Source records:

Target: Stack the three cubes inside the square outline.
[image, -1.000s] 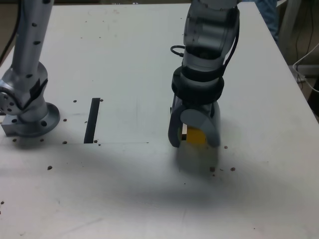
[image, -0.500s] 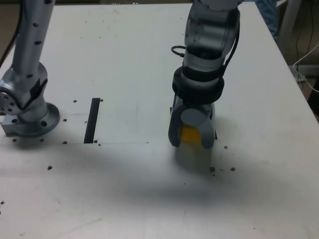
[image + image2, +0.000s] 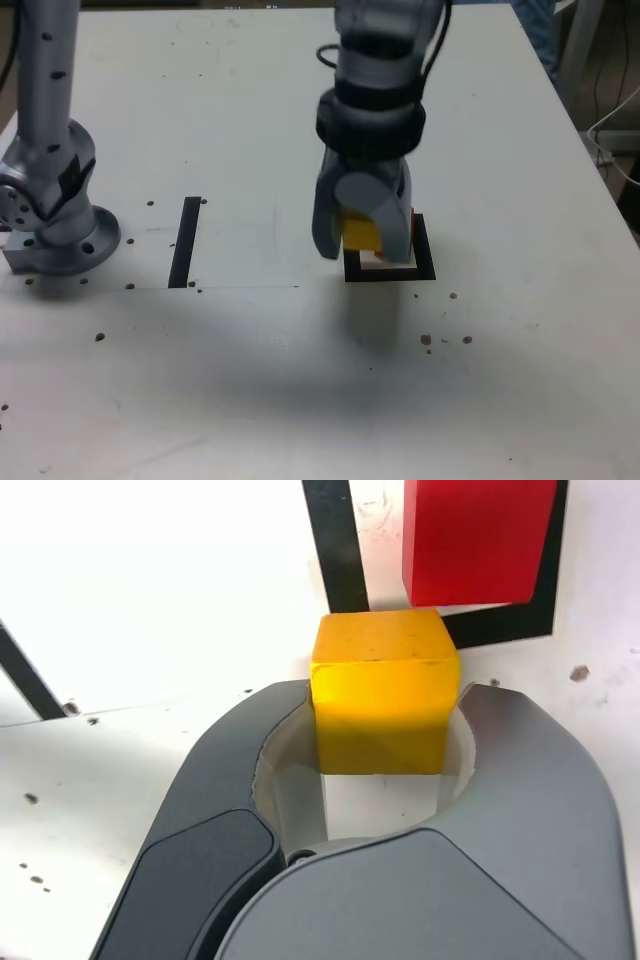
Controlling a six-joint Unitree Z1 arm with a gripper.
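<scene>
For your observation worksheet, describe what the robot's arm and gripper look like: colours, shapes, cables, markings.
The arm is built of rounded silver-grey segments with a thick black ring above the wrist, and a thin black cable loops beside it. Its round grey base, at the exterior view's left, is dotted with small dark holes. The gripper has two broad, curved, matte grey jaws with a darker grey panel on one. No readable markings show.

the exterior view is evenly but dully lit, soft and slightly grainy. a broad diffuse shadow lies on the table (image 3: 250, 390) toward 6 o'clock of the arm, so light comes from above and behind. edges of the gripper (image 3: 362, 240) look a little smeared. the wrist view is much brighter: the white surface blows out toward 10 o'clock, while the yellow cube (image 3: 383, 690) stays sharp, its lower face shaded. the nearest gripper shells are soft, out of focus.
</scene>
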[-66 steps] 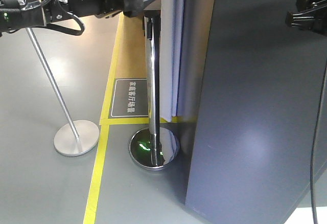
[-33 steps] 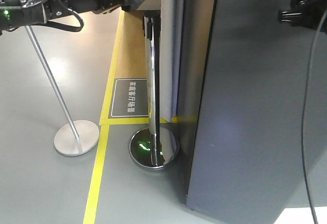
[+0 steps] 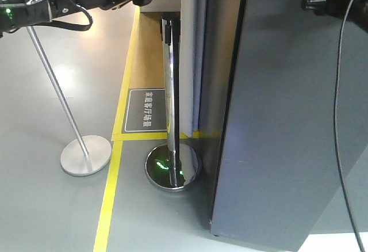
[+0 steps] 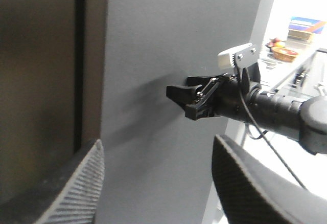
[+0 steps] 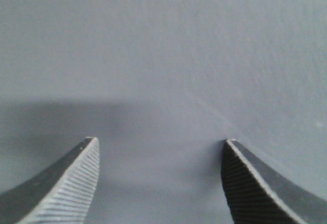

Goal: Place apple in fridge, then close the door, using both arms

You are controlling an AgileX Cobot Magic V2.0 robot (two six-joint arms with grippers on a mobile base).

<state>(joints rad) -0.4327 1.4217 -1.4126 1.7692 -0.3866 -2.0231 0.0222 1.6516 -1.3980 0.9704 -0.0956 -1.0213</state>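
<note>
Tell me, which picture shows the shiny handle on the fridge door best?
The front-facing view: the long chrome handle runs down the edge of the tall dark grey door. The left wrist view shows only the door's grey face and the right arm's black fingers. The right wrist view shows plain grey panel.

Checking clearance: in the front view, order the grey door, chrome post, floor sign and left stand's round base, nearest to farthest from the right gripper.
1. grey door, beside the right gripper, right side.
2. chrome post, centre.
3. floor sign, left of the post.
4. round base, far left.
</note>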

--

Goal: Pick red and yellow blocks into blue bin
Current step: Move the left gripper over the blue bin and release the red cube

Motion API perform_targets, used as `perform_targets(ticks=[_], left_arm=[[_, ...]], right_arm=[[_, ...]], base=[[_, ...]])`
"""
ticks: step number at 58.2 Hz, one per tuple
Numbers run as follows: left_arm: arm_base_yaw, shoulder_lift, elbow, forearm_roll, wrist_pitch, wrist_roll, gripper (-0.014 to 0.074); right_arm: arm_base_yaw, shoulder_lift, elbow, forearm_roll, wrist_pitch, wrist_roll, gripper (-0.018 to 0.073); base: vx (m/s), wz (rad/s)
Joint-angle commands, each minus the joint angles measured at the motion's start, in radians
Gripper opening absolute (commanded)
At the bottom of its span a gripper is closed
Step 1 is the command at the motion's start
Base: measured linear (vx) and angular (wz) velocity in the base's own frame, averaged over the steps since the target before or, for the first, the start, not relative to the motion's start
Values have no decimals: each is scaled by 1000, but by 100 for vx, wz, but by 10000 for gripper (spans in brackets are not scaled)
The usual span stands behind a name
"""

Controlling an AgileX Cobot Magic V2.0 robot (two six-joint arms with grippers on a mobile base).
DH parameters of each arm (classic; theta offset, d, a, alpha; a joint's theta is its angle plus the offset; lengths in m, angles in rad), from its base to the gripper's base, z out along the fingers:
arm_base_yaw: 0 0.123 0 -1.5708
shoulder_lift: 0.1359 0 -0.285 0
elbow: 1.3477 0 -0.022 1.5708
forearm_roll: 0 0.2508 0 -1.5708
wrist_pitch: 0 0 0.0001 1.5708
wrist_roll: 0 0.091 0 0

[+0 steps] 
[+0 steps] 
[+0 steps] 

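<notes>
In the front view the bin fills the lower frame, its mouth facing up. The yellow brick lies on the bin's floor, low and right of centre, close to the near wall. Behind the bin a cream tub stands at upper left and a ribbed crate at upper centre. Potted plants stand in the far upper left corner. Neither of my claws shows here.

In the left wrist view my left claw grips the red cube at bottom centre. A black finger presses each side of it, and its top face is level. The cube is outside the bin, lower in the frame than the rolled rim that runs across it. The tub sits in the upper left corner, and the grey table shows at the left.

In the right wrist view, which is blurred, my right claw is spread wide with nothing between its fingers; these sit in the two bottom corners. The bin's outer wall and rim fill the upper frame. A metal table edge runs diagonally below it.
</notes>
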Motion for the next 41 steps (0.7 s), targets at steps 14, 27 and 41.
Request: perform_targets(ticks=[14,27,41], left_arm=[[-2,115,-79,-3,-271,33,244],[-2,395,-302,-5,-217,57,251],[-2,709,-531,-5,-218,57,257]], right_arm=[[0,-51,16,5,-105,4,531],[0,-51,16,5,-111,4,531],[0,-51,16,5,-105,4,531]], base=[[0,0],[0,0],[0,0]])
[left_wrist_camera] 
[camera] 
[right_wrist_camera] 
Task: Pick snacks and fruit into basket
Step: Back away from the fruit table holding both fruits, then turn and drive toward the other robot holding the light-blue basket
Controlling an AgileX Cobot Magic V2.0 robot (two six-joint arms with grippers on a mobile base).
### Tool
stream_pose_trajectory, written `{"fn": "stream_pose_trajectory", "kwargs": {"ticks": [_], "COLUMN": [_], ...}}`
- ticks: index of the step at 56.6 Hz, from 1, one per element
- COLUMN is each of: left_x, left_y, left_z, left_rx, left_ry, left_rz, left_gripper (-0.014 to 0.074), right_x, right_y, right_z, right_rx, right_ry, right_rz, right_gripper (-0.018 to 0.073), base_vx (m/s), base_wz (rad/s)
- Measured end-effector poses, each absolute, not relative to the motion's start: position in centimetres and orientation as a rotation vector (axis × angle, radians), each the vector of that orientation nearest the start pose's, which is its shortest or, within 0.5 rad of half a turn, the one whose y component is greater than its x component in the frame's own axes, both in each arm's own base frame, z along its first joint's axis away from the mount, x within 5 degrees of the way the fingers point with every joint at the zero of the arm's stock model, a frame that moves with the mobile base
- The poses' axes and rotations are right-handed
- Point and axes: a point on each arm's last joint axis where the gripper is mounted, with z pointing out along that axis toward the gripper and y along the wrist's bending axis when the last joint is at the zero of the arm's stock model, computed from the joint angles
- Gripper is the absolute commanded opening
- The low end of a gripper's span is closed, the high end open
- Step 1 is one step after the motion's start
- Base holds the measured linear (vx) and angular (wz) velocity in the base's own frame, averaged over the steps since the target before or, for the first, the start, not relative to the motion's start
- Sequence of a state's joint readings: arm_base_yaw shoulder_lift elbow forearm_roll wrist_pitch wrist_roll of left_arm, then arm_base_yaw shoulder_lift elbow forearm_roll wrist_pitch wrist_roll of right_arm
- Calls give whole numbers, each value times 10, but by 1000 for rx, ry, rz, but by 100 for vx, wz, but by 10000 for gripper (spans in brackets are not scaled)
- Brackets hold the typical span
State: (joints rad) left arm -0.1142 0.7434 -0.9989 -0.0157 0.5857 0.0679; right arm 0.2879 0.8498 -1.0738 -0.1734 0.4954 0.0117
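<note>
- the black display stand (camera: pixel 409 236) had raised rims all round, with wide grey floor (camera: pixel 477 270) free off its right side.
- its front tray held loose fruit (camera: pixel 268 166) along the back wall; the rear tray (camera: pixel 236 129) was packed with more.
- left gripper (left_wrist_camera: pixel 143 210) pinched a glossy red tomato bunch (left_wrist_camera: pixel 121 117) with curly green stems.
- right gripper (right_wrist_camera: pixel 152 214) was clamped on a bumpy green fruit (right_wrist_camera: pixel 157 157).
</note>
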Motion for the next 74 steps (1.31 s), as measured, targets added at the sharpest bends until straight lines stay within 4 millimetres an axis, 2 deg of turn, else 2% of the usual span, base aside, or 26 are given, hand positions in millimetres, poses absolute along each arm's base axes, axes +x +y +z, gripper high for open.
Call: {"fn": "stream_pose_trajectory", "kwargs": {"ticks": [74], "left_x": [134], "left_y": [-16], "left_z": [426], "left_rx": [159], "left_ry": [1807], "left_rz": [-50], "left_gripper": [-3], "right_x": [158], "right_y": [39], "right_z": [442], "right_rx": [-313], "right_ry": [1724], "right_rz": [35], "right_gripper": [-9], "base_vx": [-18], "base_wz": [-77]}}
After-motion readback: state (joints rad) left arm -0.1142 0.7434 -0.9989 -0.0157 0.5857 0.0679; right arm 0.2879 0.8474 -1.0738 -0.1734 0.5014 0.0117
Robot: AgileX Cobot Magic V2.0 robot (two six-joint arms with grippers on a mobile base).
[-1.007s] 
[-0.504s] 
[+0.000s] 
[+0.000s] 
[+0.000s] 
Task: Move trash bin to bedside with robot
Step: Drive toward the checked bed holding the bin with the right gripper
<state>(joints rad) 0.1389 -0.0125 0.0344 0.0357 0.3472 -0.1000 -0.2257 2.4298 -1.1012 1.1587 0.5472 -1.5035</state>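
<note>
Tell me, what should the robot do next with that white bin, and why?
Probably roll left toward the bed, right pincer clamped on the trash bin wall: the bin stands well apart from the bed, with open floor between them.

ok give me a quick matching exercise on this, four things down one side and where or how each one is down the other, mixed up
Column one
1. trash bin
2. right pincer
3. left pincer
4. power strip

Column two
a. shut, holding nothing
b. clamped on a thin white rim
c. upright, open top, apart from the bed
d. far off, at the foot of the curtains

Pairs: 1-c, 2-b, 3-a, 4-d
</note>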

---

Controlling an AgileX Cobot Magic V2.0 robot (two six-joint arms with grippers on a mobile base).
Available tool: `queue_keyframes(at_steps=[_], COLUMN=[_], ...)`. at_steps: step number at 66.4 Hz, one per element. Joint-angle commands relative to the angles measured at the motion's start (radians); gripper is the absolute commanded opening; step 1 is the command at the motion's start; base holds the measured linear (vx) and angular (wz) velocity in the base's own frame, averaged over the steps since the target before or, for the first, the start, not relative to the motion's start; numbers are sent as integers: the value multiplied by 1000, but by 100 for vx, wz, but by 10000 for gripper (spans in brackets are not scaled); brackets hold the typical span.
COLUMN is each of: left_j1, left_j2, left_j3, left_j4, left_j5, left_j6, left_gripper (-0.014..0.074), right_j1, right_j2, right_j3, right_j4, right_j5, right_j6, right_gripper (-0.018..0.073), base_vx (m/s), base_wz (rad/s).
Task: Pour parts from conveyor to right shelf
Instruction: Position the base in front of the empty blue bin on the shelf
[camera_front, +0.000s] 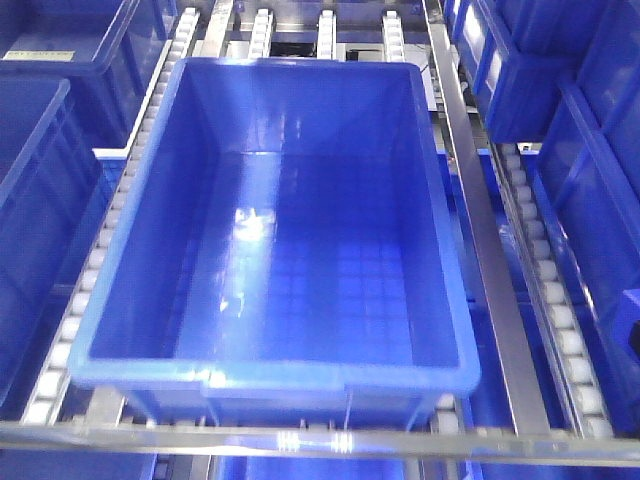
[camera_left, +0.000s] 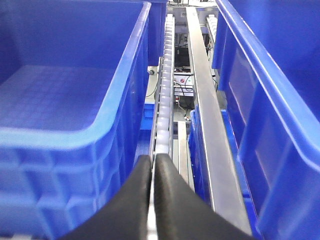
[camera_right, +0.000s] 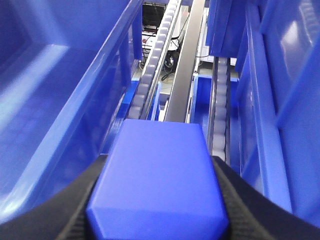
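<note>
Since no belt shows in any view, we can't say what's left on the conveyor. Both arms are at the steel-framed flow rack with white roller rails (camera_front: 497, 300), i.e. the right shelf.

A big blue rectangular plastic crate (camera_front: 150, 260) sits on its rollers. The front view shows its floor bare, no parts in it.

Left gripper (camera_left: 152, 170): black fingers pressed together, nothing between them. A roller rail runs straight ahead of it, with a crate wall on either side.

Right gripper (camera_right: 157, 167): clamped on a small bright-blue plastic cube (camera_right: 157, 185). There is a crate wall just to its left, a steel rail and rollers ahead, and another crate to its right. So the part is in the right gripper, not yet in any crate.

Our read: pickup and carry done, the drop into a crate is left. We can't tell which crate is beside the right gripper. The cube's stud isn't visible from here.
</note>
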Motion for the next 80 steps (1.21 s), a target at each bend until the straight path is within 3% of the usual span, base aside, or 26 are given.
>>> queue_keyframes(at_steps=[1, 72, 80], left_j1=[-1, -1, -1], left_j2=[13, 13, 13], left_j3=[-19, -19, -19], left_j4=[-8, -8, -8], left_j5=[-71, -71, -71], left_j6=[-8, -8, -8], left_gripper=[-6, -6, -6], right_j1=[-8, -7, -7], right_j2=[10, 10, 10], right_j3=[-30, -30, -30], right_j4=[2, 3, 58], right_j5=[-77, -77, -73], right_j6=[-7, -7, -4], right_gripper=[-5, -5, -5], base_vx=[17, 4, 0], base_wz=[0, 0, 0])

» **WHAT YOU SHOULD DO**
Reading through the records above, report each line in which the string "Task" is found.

» **SOLUTION TO THE EXERCISE**
Task: Pick snacks and fruit into basket
Task: Move trash bin to bedside with robot
Task: Pour parts from conveyor to right shelf

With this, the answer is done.